A lifelong history of consistent physical activity, regardless of “dose” ranging from sedentary to competitive marathon running, was not associated with the development of focal myocardial fibrosis.

Keywords: exercise, magnetic resonance imaging, myocardial fibrosis, athlete's heart

Although regular physical activity is associated with improvement in cardiovascular physiological parameters and outcomes,1-4 recent reports have raised concerns that repeated, long durations of strenuous aerobic exercise over a prolonged period of time may have adverse cardiac effects.5-10 Several case reports have shown unexplained cardiomyopathy, malignant arrhythmias, and sudden cardiac death in athletes who trained with high levels (duration and intensity) of endurance exercise over their athletic careers and have postulated that their training resulted in pathological cardiac changes.7,10 Additional support for this theory comes from case-control studies that have found a possibly higher prevalence of focal myocardial fibrosis, as demonstrated by late gadolinium enhancement (LGE) by cardiac magnetic resonance imaging, in marathon runners compared to healthy controls.5,11 However, these studies have lacked a systematic, prospectively documented evaluation of lifelong physical activity of study participants and did not thoroughly characterize the participants’ cardiovascular fitness levels by assessing peak oxygen uptake.
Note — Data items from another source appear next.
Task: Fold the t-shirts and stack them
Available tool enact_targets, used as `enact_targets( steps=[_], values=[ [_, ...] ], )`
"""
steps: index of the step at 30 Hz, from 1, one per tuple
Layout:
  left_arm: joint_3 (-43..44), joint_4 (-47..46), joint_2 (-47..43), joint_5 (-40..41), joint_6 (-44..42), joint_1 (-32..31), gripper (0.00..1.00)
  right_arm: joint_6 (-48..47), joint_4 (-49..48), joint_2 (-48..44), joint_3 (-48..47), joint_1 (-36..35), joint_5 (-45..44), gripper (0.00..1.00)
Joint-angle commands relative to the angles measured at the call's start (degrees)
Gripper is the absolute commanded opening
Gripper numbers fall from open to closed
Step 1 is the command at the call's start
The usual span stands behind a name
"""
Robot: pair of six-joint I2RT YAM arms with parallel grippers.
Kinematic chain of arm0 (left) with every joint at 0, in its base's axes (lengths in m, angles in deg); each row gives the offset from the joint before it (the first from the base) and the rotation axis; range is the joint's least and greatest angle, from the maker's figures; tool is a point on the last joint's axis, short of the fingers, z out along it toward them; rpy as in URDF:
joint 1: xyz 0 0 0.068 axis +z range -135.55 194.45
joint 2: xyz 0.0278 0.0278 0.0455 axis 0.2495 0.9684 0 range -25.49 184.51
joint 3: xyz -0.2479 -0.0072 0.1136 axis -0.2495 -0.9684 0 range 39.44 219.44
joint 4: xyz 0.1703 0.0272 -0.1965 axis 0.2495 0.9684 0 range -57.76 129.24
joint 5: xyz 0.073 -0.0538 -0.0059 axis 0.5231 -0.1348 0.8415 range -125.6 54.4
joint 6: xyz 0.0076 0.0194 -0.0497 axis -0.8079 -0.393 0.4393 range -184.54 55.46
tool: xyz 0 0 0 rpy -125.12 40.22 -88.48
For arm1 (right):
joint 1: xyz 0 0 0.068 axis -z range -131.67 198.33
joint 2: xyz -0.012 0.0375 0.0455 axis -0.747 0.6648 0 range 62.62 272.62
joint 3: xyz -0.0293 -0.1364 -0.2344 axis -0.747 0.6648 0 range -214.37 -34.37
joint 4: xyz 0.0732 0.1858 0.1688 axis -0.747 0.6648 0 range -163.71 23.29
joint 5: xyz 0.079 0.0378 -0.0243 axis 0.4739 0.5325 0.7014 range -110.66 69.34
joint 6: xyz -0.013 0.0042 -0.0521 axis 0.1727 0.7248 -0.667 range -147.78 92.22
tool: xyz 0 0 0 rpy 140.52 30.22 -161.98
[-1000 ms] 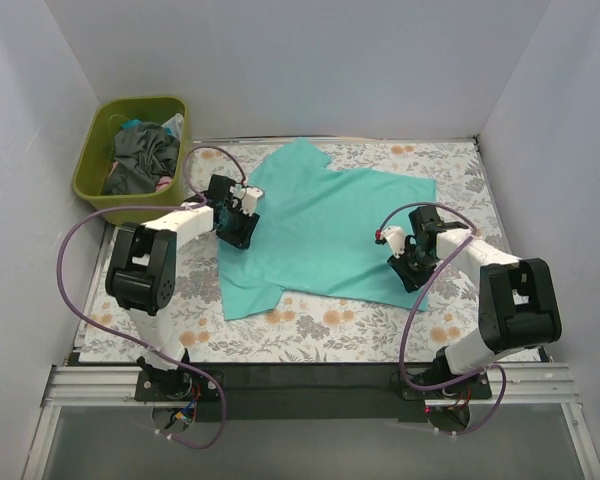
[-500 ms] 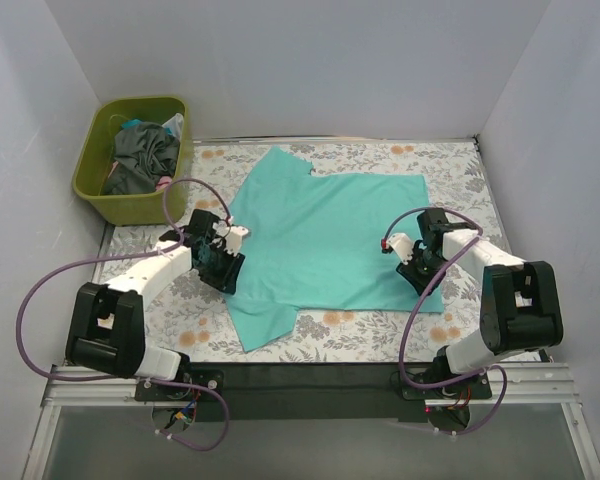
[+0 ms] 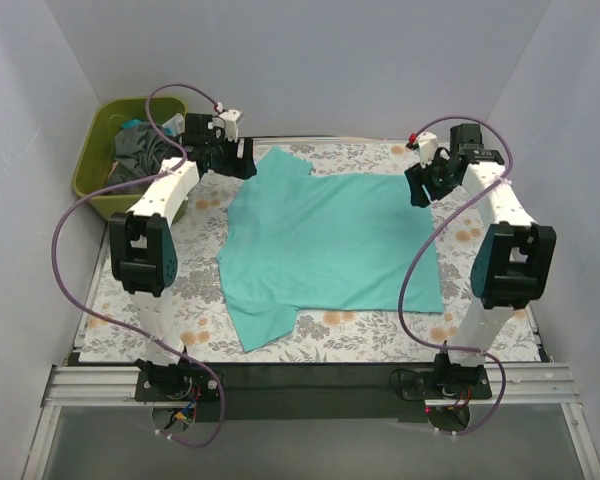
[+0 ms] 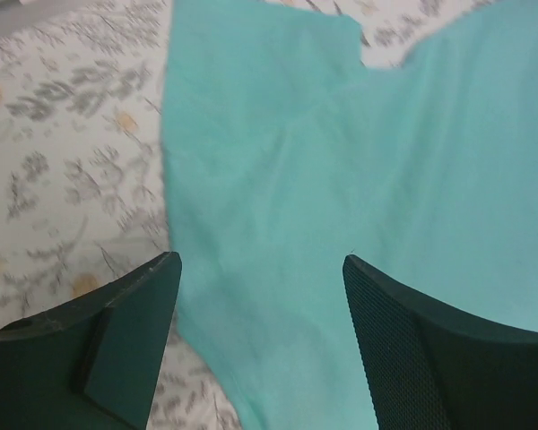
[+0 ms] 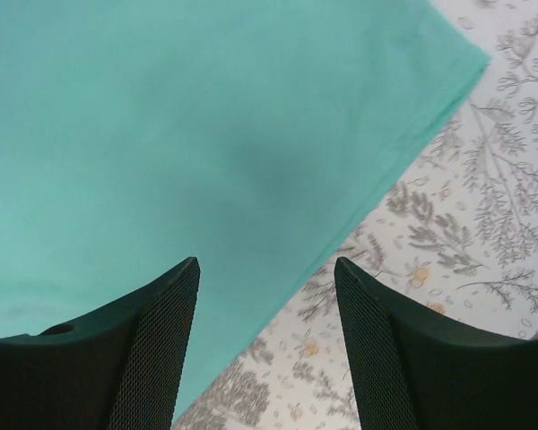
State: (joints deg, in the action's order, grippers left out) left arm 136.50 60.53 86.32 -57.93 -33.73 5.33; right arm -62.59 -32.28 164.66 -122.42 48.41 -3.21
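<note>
Shirt (image 3: 325, 245), teal, lies spread across the middle of the top view on the floral table (image 3: 480, 200). One sleeve points to the upper left and another sticks out at the lower left. Its right edge runs straight down the right of centre.

Both arms reach to the far side of the table. The left gripper (image 3: 232, 158) hangs at the upper left, just beside the upper sleeve. Its wrist view shows the fingers (image 4: 130, 313) spread wide with nothing between them. Shirt cloth lies below the gap, and the shirt's edge runs down the left of that frame against the floral print. A small notch breaks the edge at the top.

The right gripper (image 3: 423, 185) hangs over the shirt's upper right corner. In its wrist view the jaws are likewise spread and empty. The shirt fills the left and centre of that frame, its corner sits at the upper right, and its edge slants down into the gap.

A green bin (image 3: 90, 185) in the upper left of the top view holds dark clothes (image 3: 140, 155). Purple cables (image 3: 80, 215) loop off both arms.
</note>
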Motion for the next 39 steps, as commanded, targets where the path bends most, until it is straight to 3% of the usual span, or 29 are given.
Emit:
enact_targets(
  steps=[1, 8, 14, 23, 39],
  values=[
    [8.13, -5.87, 7.86, 1.66, 4.70, 0.34, 0.67, 9.22, -3.45, 8.23, -7.03, 3.43, 1.98, 0.57],
    [22.47, -8.87, 22.73, 2.72, 4.53, 0.51, 0.57, 13.01, -6.44, 21.08, -20.66, 4.23, 0.48, 0.51],
    [22.65, -13.35, 27.93, 7.81, 2.68, 0.60, 0.53, 13.62, -8.55, 26.37, -23.83, 4.32, -2.42, 0.49],
    [23.08, -18.27, 31.19, 5.19, 4.52, 0.69, 0.42, 16.96, -17.17, 28.74, -25.32, 4.76, -6.82, 0.47],
    [28.71, -22.49, 37.60, 3.08, 9.27, 0.42, 0.43, 19.87, -18.58, 38.32, -32.18, 4.67, -8.31, 0.51]
  ],
)
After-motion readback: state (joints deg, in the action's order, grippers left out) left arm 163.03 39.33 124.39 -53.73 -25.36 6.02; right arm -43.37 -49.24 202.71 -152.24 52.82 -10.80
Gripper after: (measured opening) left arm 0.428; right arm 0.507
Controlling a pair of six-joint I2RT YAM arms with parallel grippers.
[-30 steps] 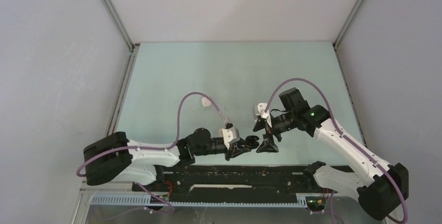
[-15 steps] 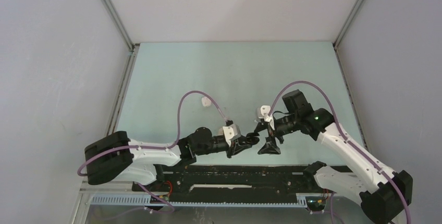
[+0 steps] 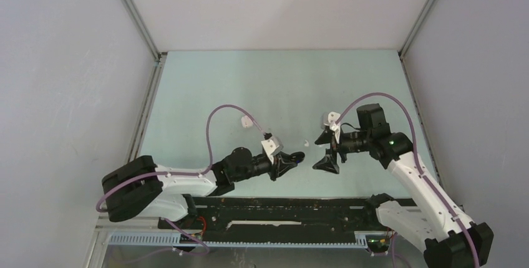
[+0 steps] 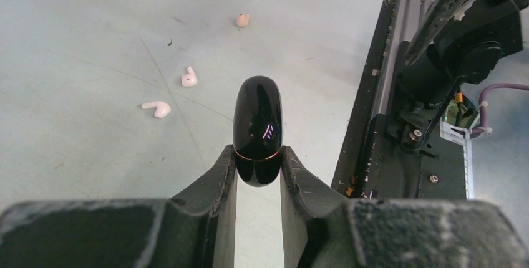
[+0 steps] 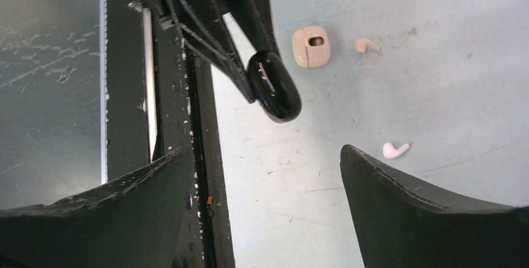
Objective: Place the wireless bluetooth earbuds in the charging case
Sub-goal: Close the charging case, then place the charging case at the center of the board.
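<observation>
Pale green table (image 4: 93,31) carries earbuds (image 4: 188,78) at upper left; left gripper (image 4: 257,162) pinches black charging case (image 4: 257,124) mid-frame; right gripper (image 5: 265,156) stands spread.

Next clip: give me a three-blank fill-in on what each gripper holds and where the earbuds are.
1. The left gripper has its fingers shut on a glossy ____ case.
2. The right gripper is ____, not shut, and holds nothing.
3. The whitish earbuds lie loose on the ____, none in either gripper.

Missing words: black; open; table.
</observation>
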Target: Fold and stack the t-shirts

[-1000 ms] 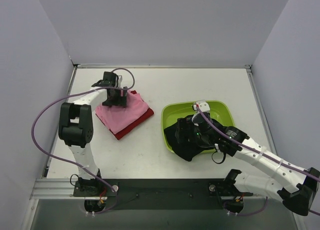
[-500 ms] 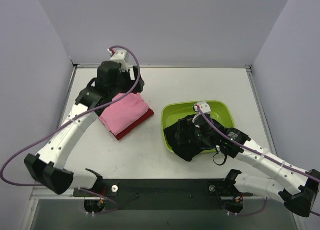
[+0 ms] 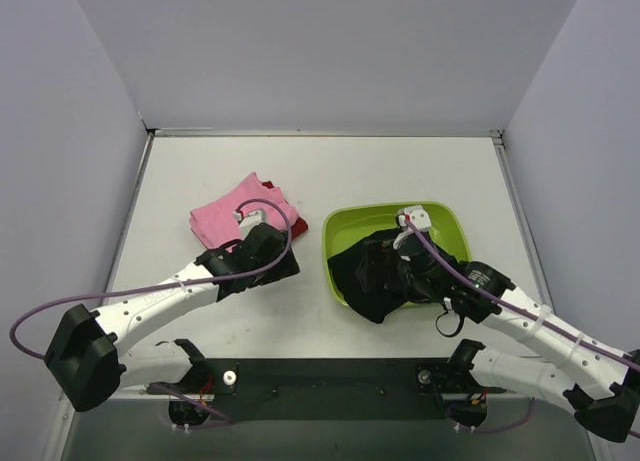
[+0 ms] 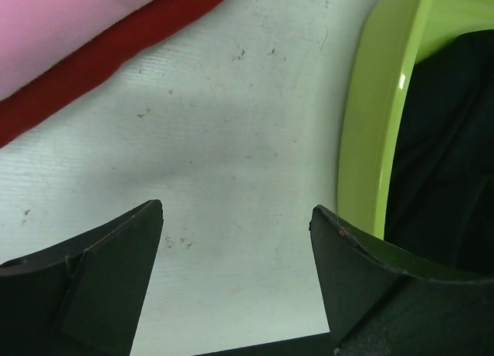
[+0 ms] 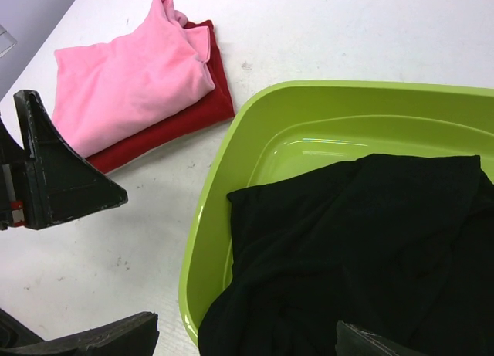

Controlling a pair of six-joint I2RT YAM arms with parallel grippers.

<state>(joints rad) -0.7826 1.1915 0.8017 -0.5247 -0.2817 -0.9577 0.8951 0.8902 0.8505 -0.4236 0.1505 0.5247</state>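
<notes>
A folded pink t-shirt (image 3: 225,216) (image 5: 131,78) lies on a folded dark red one (image 5: 166,128) (image 4: 100,59) at the left of the table. The black t-shirt (image 3: 365,281) (image 5: 363,248) (image 4: 448,140) is crumpled in the lime-green tub (image 3: 440,213) (image 5: 255,132) (image 4: 370,116) and spills over its near rim. My left gripper (image 3: 290,266) (image 4: 235,209) is open and empty, low over bare table between the stack and the tub. My right gripper (image 3: 385,266) (image 5: 245,329) hangs open over the black shirt, holding nothing.
The left arm (image 3: 160,301) reaches across the table's near left and covers the stack's near edge. One left finger (image 5: 69,186) shows in the right wrist view beside the tub. White walls close in the back and both sides.
The left arm has swung from behind the stack at the back left down to the near side, its gripper now low between stack and tub. The right arm has barely shifted.
</notes>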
Moreover, a large proportion of the subjects in these studies were smokers (up to 50% in some studies),5,12 or had substantial other cardiovascular risk factors raising the possibility that some may have taken up intensive training as a strategy to compensate for elevated cardiovascular risk.

The purpose of the current study is to evaluate the prevalence of focal myocardial fibrosis, assessed by LGE with cardiac magnetic resonance imaging, in a cohort of seniors with diverse levels of physical activity, with well-characterized aerobic exercise histories and measures of cardiovascular fitness by cardiopulmonary exercise testing.

Methods

Subjects

Healthy seniors (age ≥ 65 years) were recruited and categorized into the following groups based on their histories of reported number of weekly sessions of aerobic activity lasting at least 30 minutes during the previous 25 years: sedentary (≤ 1 session/week), casual (2-3 sessions/week), committed (4-5 sessions/week), and Masters athletes (6-7 sessions/week and participating in regular competitions such as marathons and triathlons). This cohort represents the same subjects whose cardiac mechanics (including invasively measured cardiac stiffness) and response to exercise have been reported previously.13,14 All subjects were free of known medical conditions, including obesity, hypertension, diabetes mellitus, atrial fibrillation, chronic obstructive pulmonary disease, coronary artery disease, significant valve disease, tobacco use within 10 years, and chronic kidney disease (GFR < 45 cc/min/1.73 m2).

Recruitment of participants has previously been described in detail.13 In brief, participants were recruited primarily from the Cooper Center Longitudinal Study (CCLS). The CCLS is a cohort of > 80,000 individuals in whom physical activity and CV risk factors have been quantified and followed for more than 40 years. At the time of enrollment, 8,497 participants had between 3 to 5 serial clinical exams between 1970 and 2003 with validated questionnaires quantifying aerobic activity during the prior 3 month period.15 Individuals who consistently reported the same level of aerobic activity over several visits spanning at least 20 years underwent further comprehensive exercise history by an experienced exercise physiologist, assisted by family members when possible. If the history obtained by the exercise physiologist was similar to the history from the CCLS questionnaires, the individual underwent additional screening including medical history and exam by study physicians and nurses, including short term 7 day Physical Activity Recall Questionnaire and accelerometers. In addition to the CCLS, the sedentary population was enriched with subjects recruited from local senior groups, such as bingo, gardening and volunteer clubs. Masters athletes were enriched by direct recruitment from the top performers (top 10-15%) at regional and national endurance events sponsored by US Master's organizations. Regardless of the source of referral however, subjects in all 4 physical activity categories were equally well vetted and rigorously screened in regards to their medical history, physical examination, and detailed exercise history for the previous 25 years. For example, for the Masters athletes not recruited through the CCLS, the documentation of exercise history generally came from 2 sources. The first was the athletes’ training logs. Virtually all of our competitive Masters athletes had detailed training logs documenting their training, some as far back as 50 years. This competitive training was verified by race results, which also had to comprise at least 20 years of competitive racing.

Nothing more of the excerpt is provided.